Generalizing while preserving monotonicity in comparison-based preference learning models
This addresses a fundamental issue in preference learning for applications like recommendation systems and AI alignment, offering a novel solution that combines monotonicity with generalization, though it builds incrementally on existing Generalized Bradley-Terry models.
The paper tackles the problem that many comparison-based preference learning models lack monotonicity guarantees, proposing a new class of Linear Generalized Bradley-Terry models with Diffusion Priors that ensures monotonicity while enabling generalization to uncompared data, with experiments showing improved accuracy, especially with limited datasets.

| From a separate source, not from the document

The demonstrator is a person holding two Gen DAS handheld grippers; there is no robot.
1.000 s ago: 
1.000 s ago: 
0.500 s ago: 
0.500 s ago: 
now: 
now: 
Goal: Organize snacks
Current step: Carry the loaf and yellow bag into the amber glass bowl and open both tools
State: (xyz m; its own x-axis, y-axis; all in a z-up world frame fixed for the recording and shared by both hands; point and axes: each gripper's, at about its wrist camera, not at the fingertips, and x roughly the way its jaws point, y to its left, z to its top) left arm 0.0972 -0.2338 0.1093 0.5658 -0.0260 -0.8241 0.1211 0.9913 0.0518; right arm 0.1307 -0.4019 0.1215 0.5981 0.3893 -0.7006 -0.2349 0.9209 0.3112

If you tell a learning model that you prefer an alternative $a$ over another alternative $b$, then you probably expect the model to be monotone, that is, the valuation of $a$ increases, and that of $b$ decreases. Yet, perhaps surprisingly, many widely deployed comparison-based preference learning models, including large language models, fail to have this guarantee. Until now, the only comparison-based preference learning algorithms that were proved to be monotone are the Generalized Bradley-Terry models. Yet, these models are unable to generalize to uncompared data. In this paper, we advance the understanding of the set of models with generalization ability that are monotone. Namely, we propose a new class of Linear Generalized Bradley-Terry models with Diffusion Priors, and identify sufficient conditions on alternatives' embeddings that guarantee monotonicity. Our experiments show that this monotonicity is far from being a general guarantee, and that our new class of generalizing models improves accuracy, especially when the dataset is limited.